__TASK TO COMPLETE__. Before you write out the listing, remove the pictures; everything else stays exactly as it is.

---

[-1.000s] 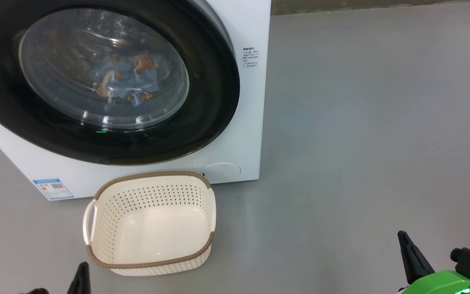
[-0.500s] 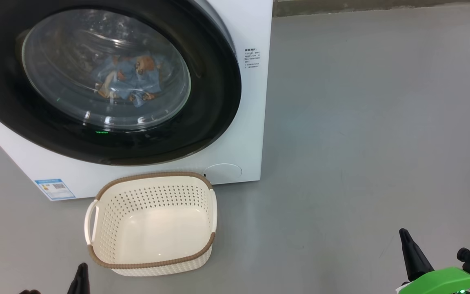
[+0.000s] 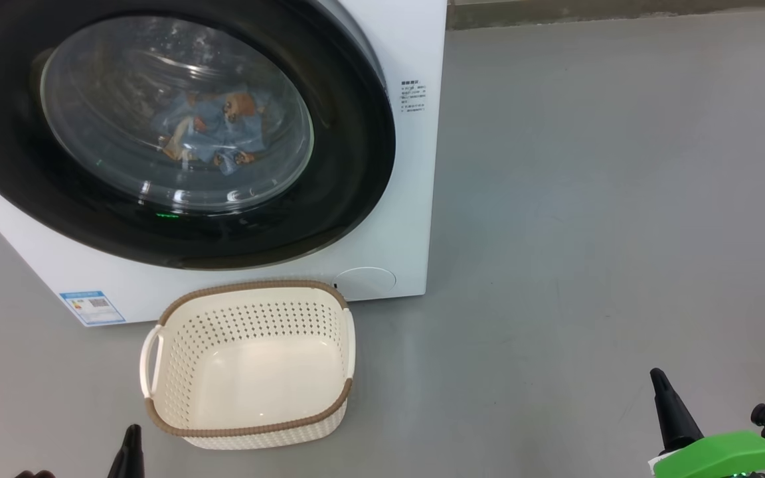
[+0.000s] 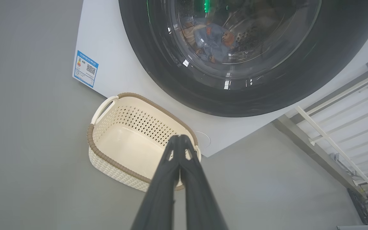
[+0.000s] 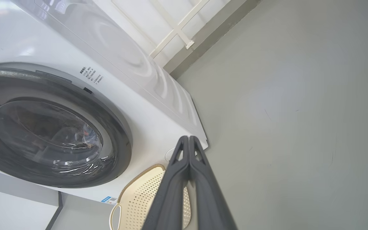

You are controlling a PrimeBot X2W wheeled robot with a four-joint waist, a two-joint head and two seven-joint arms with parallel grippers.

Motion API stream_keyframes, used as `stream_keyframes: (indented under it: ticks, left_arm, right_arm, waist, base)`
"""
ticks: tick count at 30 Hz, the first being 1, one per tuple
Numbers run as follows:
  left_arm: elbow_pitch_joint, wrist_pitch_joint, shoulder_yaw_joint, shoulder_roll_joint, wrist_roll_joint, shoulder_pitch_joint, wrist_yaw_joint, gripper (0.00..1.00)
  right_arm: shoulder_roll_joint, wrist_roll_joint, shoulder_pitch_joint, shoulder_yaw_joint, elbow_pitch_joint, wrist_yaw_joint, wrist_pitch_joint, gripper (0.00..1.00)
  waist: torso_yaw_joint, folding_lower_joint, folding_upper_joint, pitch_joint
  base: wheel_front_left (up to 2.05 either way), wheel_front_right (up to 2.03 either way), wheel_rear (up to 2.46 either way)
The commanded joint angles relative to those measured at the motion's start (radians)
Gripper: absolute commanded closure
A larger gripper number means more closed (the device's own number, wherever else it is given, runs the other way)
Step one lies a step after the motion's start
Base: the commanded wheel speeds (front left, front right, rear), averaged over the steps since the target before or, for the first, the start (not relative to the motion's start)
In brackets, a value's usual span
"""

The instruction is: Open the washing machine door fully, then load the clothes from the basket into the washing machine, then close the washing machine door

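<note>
While the washing machine door (image 3: pixel 117 86) sits shut vs the front of the washing machine (image 3: pixel 409 199), the clothes (image 3: pixel 213 133) lie inside the drum, seen thru the glass. The basket (image 3: pixel 250 318) stands empty on the grey floor (image 3: pixel 588 232), just beside the washer's bottom front edge, near the round flap (image 3: pixel 364 279). L gripper (image 4: pixel 180 140) hangs by the basket's near-left corner, 2 fingers pressed together, holding nothing. R gripper (image 5: pixel 188 140) is well apart, over the floor at right, fingers likewise pressed together w/ nothing btwn.
</note>
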Motion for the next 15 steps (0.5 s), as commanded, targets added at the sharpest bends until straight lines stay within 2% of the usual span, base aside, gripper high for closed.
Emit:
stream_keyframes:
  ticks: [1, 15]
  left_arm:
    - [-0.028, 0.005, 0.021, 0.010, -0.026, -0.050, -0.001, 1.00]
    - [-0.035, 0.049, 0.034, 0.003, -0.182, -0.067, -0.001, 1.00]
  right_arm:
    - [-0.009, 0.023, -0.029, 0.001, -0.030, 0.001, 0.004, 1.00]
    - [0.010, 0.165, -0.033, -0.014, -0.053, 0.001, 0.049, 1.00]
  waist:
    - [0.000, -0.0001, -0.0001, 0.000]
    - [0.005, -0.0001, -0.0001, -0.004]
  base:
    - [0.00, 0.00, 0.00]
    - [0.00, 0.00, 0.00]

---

__OUTPUT FOR THIS TASK__.
[-1.000s] 
[-0.500s] 
[+0.000s] 
[+0.000s] 
[+0.000s] 

You are controlling a PrimeBot X2W wheeled robot with a four-joint waist, a two-joint head and two seven-joint arms with parallel grippers.

Motion API stream_keyframes, used as `stream_keyframes: (indented under it: ticks, left_arm, right_arm, waist, base)`
"""
ticks: tick count at 30 Hz, the first being 1, one per tuple
Numbers run as follows:
  left_arm: elbow_pitch_joint, wrist_pitch_joint, shoulder_yaw_joint, shoulder_roll_joint, wrist_roll_joint, shoulder_pitch_joint, wrist_yaw_joint, gripper (0.00..1.00)
  right_arm: shoulder_roll_joint, wrist_roll_joint, shoulder_pitch_joint, shoulder_yaw_joint, elbow_pitch_joint, wrist_yaw_joint, wrist_pitch_joint, gripper (0.00..1.00)
  waist: torso_yaw_joint, folding_lower_joint, folding_upper_joint, pitch_joint
  base: wheel_front_left (up to 2.05 either way), wheel_front_right (up to 2.03 either way), wheel_rear (up to 2.46 either way)
The commanded joint angles relative to those measured at the motion's start (radians)
Gripper: absolute commanded closure
A larger gripper number means more closed (the device's own number, wherever else it is given, runs the other way)
Step one lies a step after the motion's start
Base: the commanded wheel speeds (front left, front right, rear), averaged over the steps since the target before or, for the first, the start (not relative to the motion's start)
In brackets, a value's usual span
"""

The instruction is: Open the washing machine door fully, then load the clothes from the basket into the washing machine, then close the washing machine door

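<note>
While the washing machine door (image 3: pixel 117 86) sits shut vs the front of the washing machine (image 3: pixel 409 199), the clothes (image 3: pixel 213 133) lie inside the drum, seen thru the glass. The basket (image 3: pixel 250 318) stands empty on the grey floor (image 3: pixel 588 232), just beside the washer's bottom front edge, near the round flap (image 3: pixel 364 279). L gripper (image 4: pixel 180 140) hangs by the basket's near-left corner, 2 fingers pressed together, holding nothing. R gripper (image 5: pixel 188 140) is well apart, over the floor at right, fingers likewise pressed together w/ nothing btwn.
</note>
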Motion for the next 15 steps (0.5 s), as commanded, targets added at the sharpest bends until straight lines stay within 2% of the usual span, base aside, gripper high for closed.
Emit:
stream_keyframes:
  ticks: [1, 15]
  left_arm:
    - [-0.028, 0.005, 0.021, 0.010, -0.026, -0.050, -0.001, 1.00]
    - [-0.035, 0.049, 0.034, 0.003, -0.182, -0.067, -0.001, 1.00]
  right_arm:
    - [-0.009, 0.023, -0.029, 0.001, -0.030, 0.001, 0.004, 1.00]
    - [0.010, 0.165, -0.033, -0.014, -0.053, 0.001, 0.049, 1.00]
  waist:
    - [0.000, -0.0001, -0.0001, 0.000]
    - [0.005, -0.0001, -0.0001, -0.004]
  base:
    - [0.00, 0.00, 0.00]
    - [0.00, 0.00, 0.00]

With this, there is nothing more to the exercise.